Other panelists echoed the circularity piece.

They stated:

The circularity piece is crucial. A lot of the FI products that we make last such a long time that we haven’t had to think about end of life previously. But now, we need to look at the world differently.

One thing we can all agree on: we can’t carry on like this. We must think about systems, how things work and why do we have them. We need to educate people that they can’t recycle a few pieces at home and then go on a plane for a holiday!

We can’t just blame the consumer, industry must take leadership to provide better choices for people. And a large part of decarbonisation must include pushing the markets in the right direction.

Everything we do as a western society is dedicated to point of sale. Industry is addicted to profit, addicted to selling more. We’ve done this for so long, it’s how we’ve been educated. Volume sales are the only way to make profit and have prosperity. Only concentrate on point of sale.

We need to educate everybody about the value in the wider system, outside of point of sale, to enable FIs to deliver solutions.

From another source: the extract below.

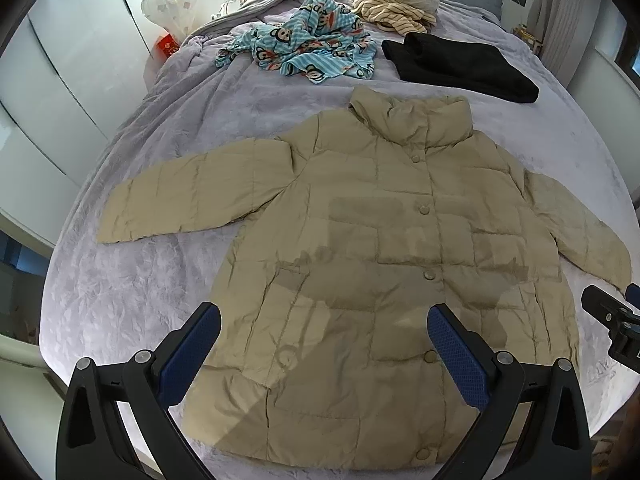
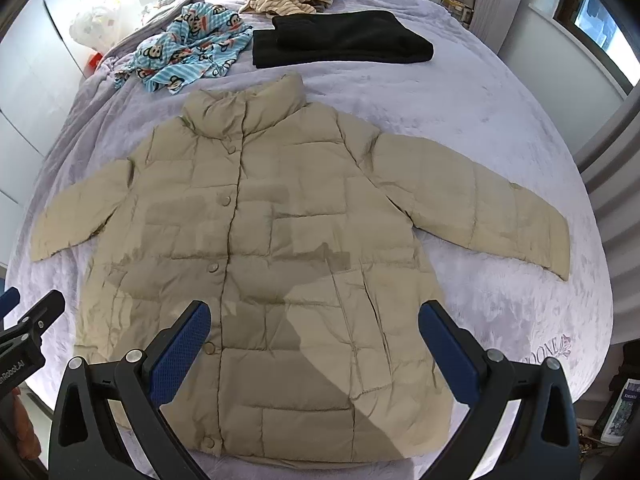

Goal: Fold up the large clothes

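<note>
Beige puffer jacket point(image 1: 384, 240) lies flat, buttoned, front up, both sleeves out, mid bed point(image 1: 140, 288). My left tool point(image 1: 324, 336) and right tool point(image 2: 314, 332) hover over the hem, both spread, holding nothing. Risk: slick padded fabric slips from a shallow pinch, and a fold could spring back. Black folded garment point(image 1: 460, 66) beyond the collar.

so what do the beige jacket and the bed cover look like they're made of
Beige jacket: seemingly thin woven synthetic shell over light padding, with quilted seams, fine crinkles and a slight sheen. Bed cover: probably plush fleece or velvet, matte lilac with a brushed, crushed nap.
</note>
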Demonstrator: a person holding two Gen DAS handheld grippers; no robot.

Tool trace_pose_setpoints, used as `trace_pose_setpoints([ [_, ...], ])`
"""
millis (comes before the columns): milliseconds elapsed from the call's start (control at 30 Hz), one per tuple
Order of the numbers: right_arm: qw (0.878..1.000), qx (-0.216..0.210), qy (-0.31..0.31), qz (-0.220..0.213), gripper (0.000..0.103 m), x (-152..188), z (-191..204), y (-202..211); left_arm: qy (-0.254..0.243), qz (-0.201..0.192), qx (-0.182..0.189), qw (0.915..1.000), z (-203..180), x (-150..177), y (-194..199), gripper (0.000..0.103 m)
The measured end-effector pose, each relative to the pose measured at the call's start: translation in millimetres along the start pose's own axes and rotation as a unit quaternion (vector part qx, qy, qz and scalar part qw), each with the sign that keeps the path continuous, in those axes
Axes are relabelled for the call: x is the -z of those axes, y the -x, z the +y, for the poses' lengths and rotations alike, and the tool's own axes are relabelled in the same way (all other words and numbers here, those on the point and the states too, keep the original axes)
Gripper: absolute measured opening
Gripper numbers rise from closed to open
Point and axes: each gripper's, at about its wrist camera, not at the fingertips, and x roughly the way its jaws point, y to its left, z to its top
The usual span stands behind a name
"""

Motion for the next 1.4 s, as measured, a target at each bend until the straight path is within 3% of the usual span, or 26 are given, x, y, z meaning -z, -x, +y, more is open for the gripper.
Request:
trace_pose_setpoints([
  [1400, 1.0, 0.003, -0.002, 0.006, 0.103, -3.8, -3.1, -4.9, -0.011, 0.008, -0.01, 0.9999, -5.4, -0.8, -5.8, 0.103],
])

To achieve this, FIs need to engage and integrate the supply chains above us, to guide customers through what options are available and where innovation is required.

Contractors and subcontractors are starting to be directed, for example, by property developers and designers and FIs can guide what the solutions could be.

The key is understanding how materials can be best used, which is knowledge the FIs hold.

But other parts of the ecosystem come into play too. All members agreed it was crazy to think we still demolish buildings when we can design for disassembly and remanufacture.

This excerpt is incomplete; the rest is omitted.